Belum lagi konstruksi bangunan di dalam masjid dengan empat pilar utama di ruangan ibadah utama tampak bahwa masjid ini bukan masjid baru yang dibangun. Meski secara keseluruhan konstruksi lebih modern.
Kini, masjid ini tak persis lagi di tepi Sungai Bengawan Solo, sebab masih ada beberapa bangunan dan jalan memisahkannya dengan sungai. Tapi secara keselurahan jarak antara masjid dan sungai hanya sekitar 100 meteran.

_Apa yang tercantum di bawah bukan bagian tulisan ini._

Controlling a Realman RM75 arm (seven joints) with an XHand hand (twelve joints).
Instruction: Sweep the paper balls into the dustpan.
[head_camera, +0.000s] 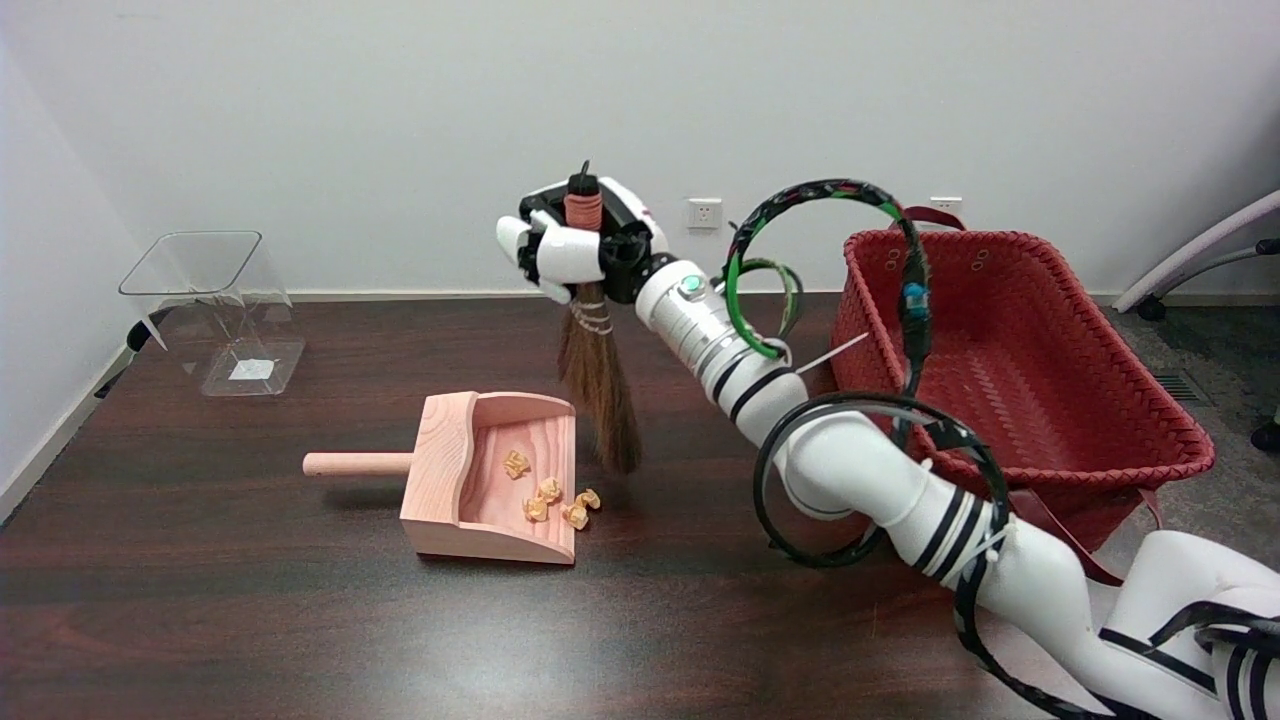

Ketua Takmir Masjid Jami' Nurul Huda Cangaan, Abdul Hakim mengakui, masjid tertua ini telah mengalami renovasi pemugaran beberapa kali sehingga kesan tuanya hampir hilang. Beberapa faktor salah satunya terjangan banjir yang kerap melanda, membuat masjid terpaksa direnovasi dan diremajakan
"Memang masjid ini tertua di Bojonegoro. Usianya lebih dari 1847 M atau 1262 H. Jadi tulisan 1262 H di daun pintu merupakan renovasi ketiga dari waktu berdiri awalnya masjid. Tapi ini sudah beberapa kali direnovasi karena terkena banjir itu," ungkap Abdul Hakim, ditemui iNews Media Group.
Menurutnya, Masjid Jami Nurul Huda ini didirikan oleh bagian Kerajaan Mataram Islam asal Solo yakni Ki Ageng Wiroyudo. Ki Wiroyudo demikian nama akrab beliau, yang kemudian berganti nama menjadi Abdul Hamid, usai pergi haji, kabur dari Kerajaan Mataram lantaran wilayah kerajaan diserang Belanda dan ia pun melarikan diri menelusuri Sungai Bengawan Solo hingga terdampar di Desa Piyak, Kecamatan Kanor.
"Jadi dari cerita nenek moyang dahulu Mbah Buyut Wiroyudo dengan nama Ki Ageng Wiroyudo ini kabur dari Mataram karena dikejar Belanda. Naik perahu bersama pasukan lainnya dan terdampar di Desa Piyak. Lalu setahun di Piyak, pindah ke sini (Cangaan)," terangnya.